| Your instructions |
Below is a listing with pictures in it. Copy it exactly without them.

○ ○ ○

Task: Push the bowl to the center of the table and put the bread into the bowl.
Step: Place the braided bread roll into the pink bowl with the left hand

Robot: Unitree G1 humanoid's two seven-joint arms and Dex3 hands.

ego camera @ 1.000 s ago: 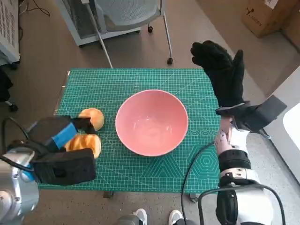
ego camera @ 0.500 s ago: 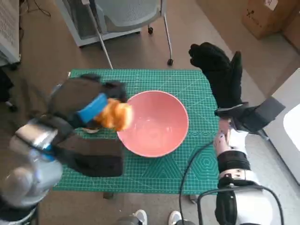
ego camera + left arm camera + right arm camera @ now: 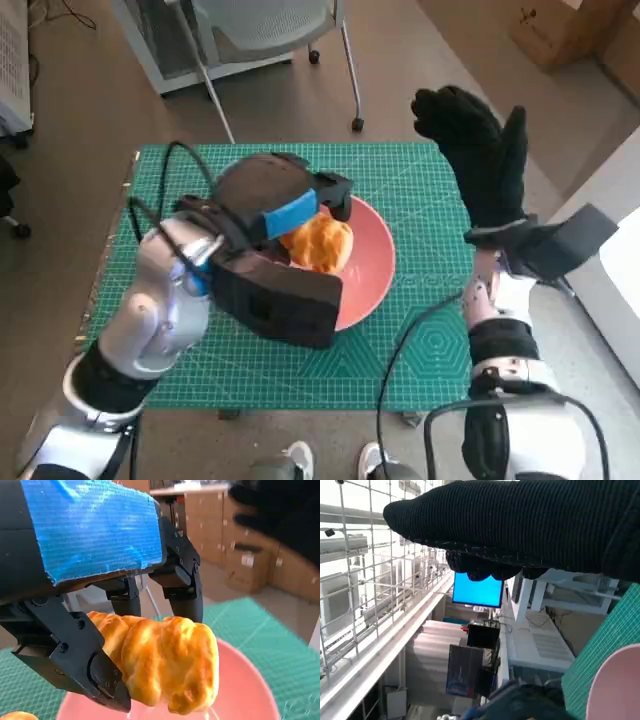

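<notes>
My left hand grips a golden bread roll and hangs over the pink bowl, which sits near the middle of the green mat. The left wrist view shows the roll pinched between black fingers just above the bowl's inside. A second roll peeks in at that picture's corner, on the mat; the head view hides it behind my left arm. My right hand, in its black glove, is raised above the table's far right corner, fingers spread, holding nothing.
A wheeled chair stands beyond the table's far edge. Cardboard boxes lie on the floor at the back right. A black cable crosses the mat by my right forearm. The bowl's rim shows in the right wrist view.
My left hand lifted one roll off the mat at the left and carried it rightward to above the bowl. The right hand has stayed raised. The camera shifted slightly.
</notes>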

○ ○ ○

| Output for this exercise |
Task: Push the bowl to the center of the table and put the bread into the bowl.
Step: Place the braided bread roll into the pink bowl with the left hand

Robot: Unitree G1 humanoid's two seven-joint arms and Dex3 hands.

ego camera @ 1.000 s ago: 
ego camera @ 0.500 s ago: 
ego camera + left arm camera + right arm camera @ now: 

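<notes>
My left hand grips a golden bread roll and hangs over the pink bowl, which sits near the middle of the green mat. The left wrist view shows the roll pinched between black fingers just above the bowl's inside. A second roll peeks in at that picture's corner, on the mat; the head view hides it behind my left arm. My right hand, in its black glove, is raised above the table's far right corner, fingers spread, holding nothing.
A wheeled chair stands beyond the table's far edge. Cardboard boxes lie on the floor at the back right. A black cable crosses the mat by my right forearm. The bowl's rim shows in the right wrist view.
My left hand lifted one roll off the mat at the left and carried it rightward to above the bowl. The right hand has stayed raised. The camera shifted slightly.
</notes>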

Nothing further is required for this exercise.